In the beginning of October 2005, the Spanish police, who have dealt with the problem of desperate African migrants trying to penetrate the small Spanish territory across Gibraltar with lethal force, displayed their plans to build a wall between the Spanish and Moroccan border. The images presented—a complex structure with all the latest electronic equipment—bore an uncanny resemblance to those of the Berlin Wall, only with the opposite motive, designed to prevent people from coming in, not getting out. The cruel irony is that it is the government of Zapatero, arguably the most anti-racist and tolerant in Europe, that is forced to adopt these measures of segregation—a clear sign of the limits of the multiculturalist “tolerant” approach which preaches open borders and acceptance of Others. It is thus becoming clear that the solution is not “tear down the walls and let them all in,” the easy, empty demand often put forth by soft-hearted liberal “radicals.” Rather, the real solution is to tear down the true wall, not the police one, but the social-economic one: To change society so that people will no longer desperately try to escape their own world.

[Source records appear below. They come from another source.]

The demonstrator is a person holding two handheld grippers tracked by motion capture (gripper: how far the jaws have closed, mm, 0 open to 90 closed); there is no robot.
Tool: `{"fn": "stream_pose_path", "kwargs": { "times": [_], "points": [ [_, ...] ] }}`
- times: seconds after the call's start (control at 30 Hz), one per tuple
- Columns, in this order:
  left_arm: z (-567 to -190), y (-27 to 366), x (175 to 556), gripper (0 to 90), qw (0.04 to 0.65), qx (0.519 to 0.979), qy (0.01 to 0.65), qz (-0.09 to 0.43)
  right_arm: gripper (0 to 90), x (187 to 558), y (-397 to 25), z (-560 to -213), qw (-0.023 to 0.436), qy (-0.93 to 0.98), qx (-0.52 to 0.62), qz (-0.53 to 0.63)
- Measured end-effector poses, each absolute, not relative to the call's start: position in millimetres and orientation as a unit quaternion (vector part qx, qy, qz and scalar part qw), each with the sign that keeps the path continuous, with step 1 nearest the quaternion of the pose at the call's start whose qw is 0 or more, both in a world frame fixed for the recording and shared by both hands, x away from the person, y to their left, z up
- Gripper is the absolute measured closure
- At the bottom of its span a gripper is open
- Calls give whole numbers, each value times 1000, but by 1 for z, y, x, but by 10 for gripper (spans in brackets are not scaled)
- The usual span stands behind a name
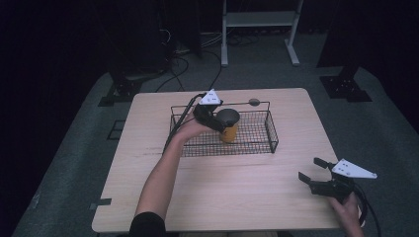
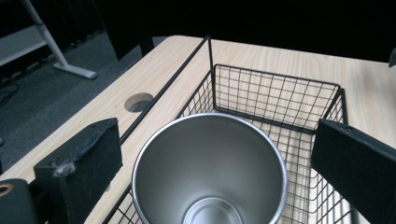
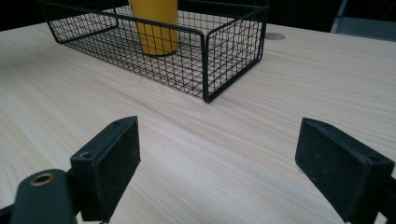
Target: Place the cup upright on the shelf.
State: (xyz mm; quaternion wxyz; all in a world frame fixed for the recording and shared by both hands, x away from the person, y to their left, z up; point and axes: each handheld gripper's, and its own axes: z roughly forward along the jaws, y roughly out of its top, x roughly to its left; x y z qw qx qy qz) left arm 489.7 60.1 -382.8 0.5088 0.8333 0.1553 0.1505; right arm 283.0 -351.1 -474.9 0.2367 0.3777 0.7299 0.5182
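Two grippers' jaws spread, cup (image 1: 229, 126) mid-basket (image 1: 272, 136), bare table (image 1: 237, 192) around

A wire basket (image 1: 257, 129) stands on the table (image 1: 237, 197), in the far half and near the middle. A cup (image 1: 229, 126) stands upright inside the basket, a little left of its centre. The left gripper (image 1: 213, 118) is over the left part of the basket, with one jaw on each side of the cup. The right gripper (image 1: 312, 173) is near the front right corner of the table, well apart from the basket. A round hole (image 1: 254, 102) in the table lies just behind the basket.
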Motion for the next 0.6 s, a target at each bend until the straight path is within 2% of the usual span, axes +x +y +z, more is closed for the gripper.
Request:
{"fn": "stream_pose_path", "kwargs": {
  "times": [0.6],
  "points": [
    [-373,71,463,14,543,813,148,151,130,283,-351,-475,236,730,379,517]
  ]
}}
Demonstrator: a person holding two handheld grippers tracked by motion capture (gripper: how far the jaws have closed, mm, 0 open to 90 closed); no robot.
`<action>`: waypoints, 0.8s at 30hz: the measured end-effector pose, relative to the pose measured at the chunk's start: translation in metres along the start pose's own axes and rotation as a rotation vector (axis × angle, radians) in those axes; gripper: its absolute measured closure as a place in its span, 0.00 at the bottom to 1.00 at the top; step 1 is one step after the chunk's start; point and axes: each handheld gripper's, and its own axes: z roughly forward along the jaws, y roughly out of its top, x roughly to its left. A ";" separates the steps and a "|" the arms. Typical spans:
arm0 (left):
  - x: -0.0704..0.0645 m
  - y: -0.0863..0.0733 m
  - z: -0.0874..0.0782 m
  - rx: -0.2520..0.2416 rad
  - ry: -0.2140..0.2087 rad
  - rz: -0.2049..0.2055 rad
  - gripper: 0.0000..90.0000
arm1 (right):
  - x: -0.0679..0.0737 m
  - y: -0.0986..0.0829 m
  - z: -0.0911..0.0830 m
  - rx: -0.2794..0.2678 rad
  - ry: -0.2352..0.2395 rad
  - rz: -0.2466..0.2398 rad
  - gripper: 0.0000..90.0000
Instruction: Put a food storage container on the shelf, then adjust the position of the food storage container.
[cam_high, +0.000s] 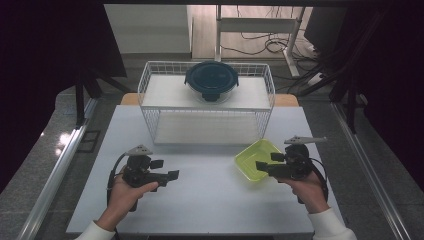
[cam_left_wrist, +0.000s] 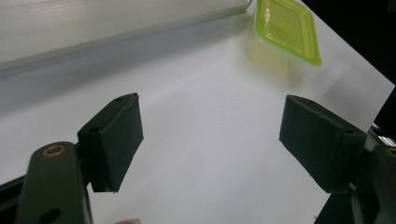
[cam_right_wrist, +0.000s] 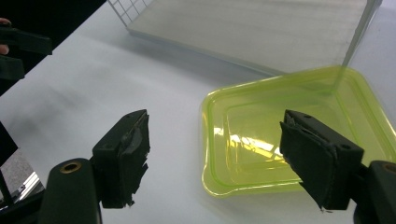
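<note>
A shallow yellow-green plastic container (cam_high: 257, 159) sits open on the white table, right of centre; it also shows in the right gripper view (cam_right_wrist: 261, 140) and, far off, in the left gripper view (cam_left_wrist: 287, 28). My right gripper (cam_high: 267, 162) stands open at the container's right edge, its jaws spread above the near rim (cam_right_wrist: 215, 158). My left gripper (cam_high: 166, 169) is open over bare table at the left, jaws wide apart with nothing between them (cam_left_wrist: 210, 140). A round dark-blue lidded container (cam_high: 211, 80) rests on top of the white wire rack (cam_high: 150, 90).
The wire rack spans the back of the table (cam_high: 210, 200), with a lower shelf (cam_high: 207, 127) under its top shelf. Metal rails run along both sides of the table. Cables lie on the floor behind.
</note>
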 end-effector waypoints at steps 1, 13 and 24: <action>0.000 0.000 0.001 0.005 -0.002 0.004 0.23 | 0.000 0.000 0.001 0.004 -0.003 0.005 0.27; 0.002 -0.003 0.005 0.018 0.010 0.002 0.23 | -0.013 0.005 0.005 0.010 -0.040 0.009 0.30; 0.012 -0.008 0.009 0.041 0.016 -0.007 0.23 | -0.030 0.012 0.009 0.025 -0.062 0.023 0.39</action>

This brings us back to rumours and “reports” about “subjects supposed to loot and rape:” New Orleans is one of those cities within the United States most heavily marked by the internal wall that separates the affluent from ghettoized blacks. And it is about those on the other side of the wall that we fantasize: More and more, they live in another world, in a blank zone that offers itself as a screen for the projection of our fears, anxieties and secret desires. The “subject supposed to loot and rape” is on the other side of the Wall — this is the subject about whom Bennett can afford to make his slips of the tongue and confess in a censored mode his murderous dreams. More than anything else, the rumors and fake reports from the aftermath of Katrina bear witness to the deep class division of American society.
Slavoj Žižek, a philosopher and psychoanalyst, is a senior researcher at the Institute for Advanced Study in the Humanities, in Essen, Germany. He is the author of, among many other books, The Fragile Absolute and Did Somebody Say Totalitarianism?